Gary Swafford, who serves the Alabama Baptist State Board of Missions (SBOM) in church planting and building services, uses The Alabama Baptist as a practical tool to help churches.
Swafford works with churches to conduct space analysis and planning of new church buildings.
Many of the churches that contact him cite information gleaned from an ongoing Building God’s House series featured in The Alabama Baptist.
If they haven’t already read the articles, Swafford often refers churches to the series “to help them get ready.” Swafford said the SBOM hopes to eventually work with The Alabama Baptist in publishing the Building God’s House articles in a booklet format for use with churches.
Besides calls from state Baptist churches, Swafford said he has received calls from churches in other denominations and out of state, interest often generated through The Alabama Baptist Online.
Because these consultations are funded through Cooperative Program gifts, on-site ministry is offered free of charge to Alabama Baptists.
“We will do as much as we can for anybody else who calls.”
Articles are not the only means of aiding ministries.
Magnolia Mortgage advertises its services each week in The Alabama Baptist and, as a result, the business has fielded calls from as far north as Florence and as far south as Pensacola, Fla.
“When we advertise in The Alabama Baptist, it gives us an opportunity to help people,” said Bill Hart, loan officer for the Daphne office and a member of Eastern Shores Baptist Church.
“I’m a helping professional by education,” said Hart, whose graduate degree is in counseling.
Therefore, when business comes to the mortgage company, which Hart calls a Christian-based company, “via The Alabama Baptist, clients bring expectations for high levels of integrity and service, even to the point of sharing prayer requests.

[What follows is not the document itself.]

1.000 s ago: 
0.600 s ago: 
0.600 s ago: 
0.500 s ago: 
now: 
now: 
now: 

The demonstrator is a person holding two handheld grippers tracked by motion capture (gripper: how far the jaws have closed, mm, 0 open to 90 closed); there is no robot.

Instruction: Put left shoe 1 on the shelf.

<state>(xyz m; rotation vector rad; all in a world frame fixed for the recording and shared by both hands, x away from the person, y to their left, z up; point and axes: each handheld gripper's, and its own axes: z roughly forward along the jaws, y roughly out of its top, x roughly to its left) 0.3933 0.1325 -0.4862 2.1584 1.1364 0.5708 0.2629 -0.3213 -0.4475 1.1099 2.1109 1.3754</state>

We don’t get that kind of response from city publications.”
Not only does being featured in The Alabama Baptist help ministries, it can make a critical difference in the lives of individuals.
After his need for a kidney transplant was reported in an overcoming series, Sam Fitts, pastor of First Baptist Church, Tarrant, received five calls from people interested in donating kidneys.
None matched, but Fitts has just as much hope in the prayers that the article also generated. “That’s the key to the whole thing.”